King Carus laughed at the unspoken thought. Garric echoed the laughter aloud; it broke his mood.

"I don't feel that I'm getting anywhere," he said in a more cheerful tone than he would have used a moment before. Having a companion who knew your every thought and who was always willing to laugh with you—or at you—was a good thing for a ruler. Garric knew both from Carus' memories and from his own experience that kings were generally lied to.

He was luckier than most kings: neither Liane nor the friends he'd grown up with would lie, to Garric or to anybody else. But he was lucky also to have a friend and advisor like Carus.

"You've done more in the past few months than any King of the Isles managed in his whole reign," Liane said with a hint of sharpness. "Anyone since the Old Kingdom, I mean.

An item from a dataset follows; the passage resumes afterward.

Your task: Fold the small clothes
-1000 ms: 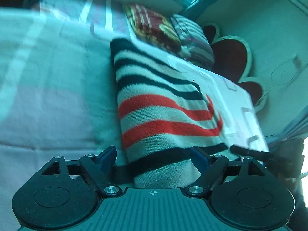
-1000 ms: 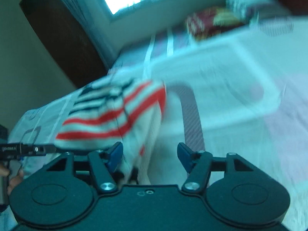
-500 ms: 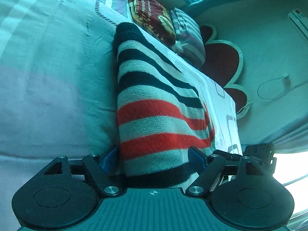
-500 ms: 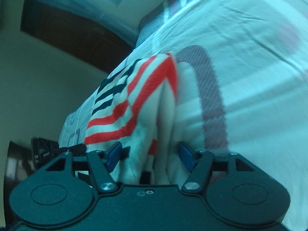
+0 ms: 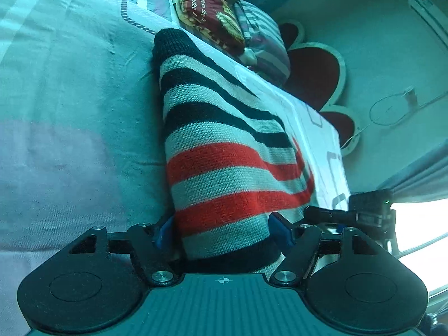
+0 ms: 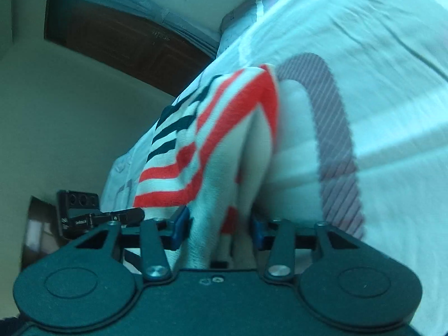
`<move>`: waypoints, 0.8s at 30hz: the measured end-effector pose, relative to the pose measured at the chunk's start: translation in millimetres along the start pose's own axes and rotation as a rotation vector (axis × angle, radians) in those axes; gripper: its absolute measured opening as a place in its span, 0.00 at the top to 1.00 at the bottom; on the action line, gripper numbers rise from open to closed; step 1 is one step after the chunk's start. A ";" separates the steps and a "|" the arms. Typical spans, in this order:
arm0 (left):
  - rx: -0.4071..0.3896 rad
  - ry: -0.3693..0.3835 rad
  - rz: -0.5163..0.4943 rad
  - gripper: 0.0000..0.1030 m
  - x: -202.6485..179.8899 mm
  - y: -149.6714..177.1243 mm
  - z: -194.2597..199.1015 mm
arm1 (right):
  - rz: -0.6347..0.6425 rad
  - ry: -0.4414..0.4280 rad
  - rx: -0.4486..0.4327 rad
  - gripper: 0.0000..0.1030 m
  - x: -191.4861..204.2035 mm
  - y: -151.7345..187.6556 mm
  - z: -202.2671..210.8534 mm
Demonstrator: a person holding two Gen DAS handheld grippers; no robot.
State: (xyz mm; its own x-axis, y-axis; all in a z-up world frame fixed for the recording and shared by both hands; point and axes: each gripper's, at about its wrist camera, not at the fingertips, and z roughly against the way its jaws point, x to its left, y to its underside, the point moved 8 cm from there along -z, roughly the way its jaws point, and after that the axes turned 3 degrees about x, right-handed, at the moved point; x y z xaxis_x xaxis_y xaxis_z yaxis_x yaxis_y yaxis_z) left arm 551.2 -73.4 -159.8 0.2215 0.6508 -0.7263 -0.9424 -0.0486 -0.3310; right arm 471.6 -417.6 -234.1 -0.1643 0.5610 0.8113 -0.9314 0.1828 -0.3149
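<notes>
Through my left wrist camera, my left tongs [image 5: 222,231] are closing around the near end of the striped knit garment [image 5: 224,151], its folded bulk filling the gap between the blue pads [image 5: 280,231], and the rest of it stretches away from me along the bed [image 5: 70,112] toward the cushions [image 5: 218,19] by the heart-shaped headboard [image 5: 316,75], with my right tongs [image 5: 330,215] just beside its right edge. Through my right wrist camera, my right tongs [image 6: 219,229] are closing on a bunched fold of the same garment [image 6: 218,140] that lies on the pale bedsheet [image 6: 392,84], and my left tongs [image 6: 117,216] show at the left.
</notes>
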 end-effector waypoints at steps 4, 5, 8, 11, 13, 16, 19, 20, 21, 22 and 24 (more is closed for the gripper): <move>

There's a Royal Army—and more important, there's a royal administration that does more than accept whatever pittance the local landholders claim they owe the state."

"We've got the start of an administration," Garric agreed, "but just a start and that's only here on Ornifal. The rulers of the other islands go their own way. The only reason the Earl of Sandrakkan and the Count of Blaise haven't proclaimed themselves kings of their own islands is that they both think that if they play the game right they can claim the whole Isles."

"And now that they see the king in Valles isn't a weakling who can be pushed aside," said Carus, "they'll be thinking very hard about independence. We'll need to deal with that."

Garric patted the coronation medal of King Carus which he wore on a ribbon under his tunic. The king's presence in Garric's mind frequently laughed but was always alert. Carus was an older version of Garric himself, wearing flamboyantly colored clothing. The right hand of his image was never far from the hilt of his long, straight sword.

"When we have Ornifal organized," Liane said firmly, "you'll be able to extend your administration right across the Isles. After all, it's not just the kingdom that's better for having fair taxation and honest justice, it's all the people of the kingdom."

Garric laughed. "All the people except the ones profiting by the present chaos," he said. "Which means most of the people in power already."

"In the long run—" said Liane. Emotion had raised spots of color on her cheekbones. Liane was so passionate about the plan to reunify the Isles that sometimes she couldn't see the problems for all her sharp intelligence. She couldn't bear to see obstacles in the way of what she knew with all her soul was right.

"People don't think about the long run," Garric said quietly. "They think about what they have in their hand today."

Liane started to speak, then swallowed the retort with a grimace. She was tired too.

"Remember, you and I know the dangers," Garric said. He put his fingertips on the backs of Liane's hands. She'd watched a demon disembowel her father. Magical forces were again rising to their thousand-year peak. No one understood better than Liane what would happen to the Isles if those forces were allowed to shatter even the fragile peace which had returned since the fall of the Old Kingdom."Most people don't, and it's most people that we have to deal with."

Liane turned her right hand and squeezed Garric's. "And some people, even if they did know what we know," she said, "would keep right on robbing their peasants instead of trying to build a community of honesty and justice. Well, you have the Royal Army too."

"And so you do, lad," agreed King Carus. "A good one, and getting better each day. Just don't be as quick as I was to use your sword instead of talking; and don't forget that however good my army was, there was a wizard who could sink it and me to the bottom of the Inner Sea."

Garric laughed. Liane smiled through her puzzlement: no one but Garric himself heard the words of his ancestor. "I'm reminding myself that wizardry is a danger no matter how good our army is," Garric said, to explain what he was thinking about. It took a particular kind of gallows humor to laugh at the thought, though.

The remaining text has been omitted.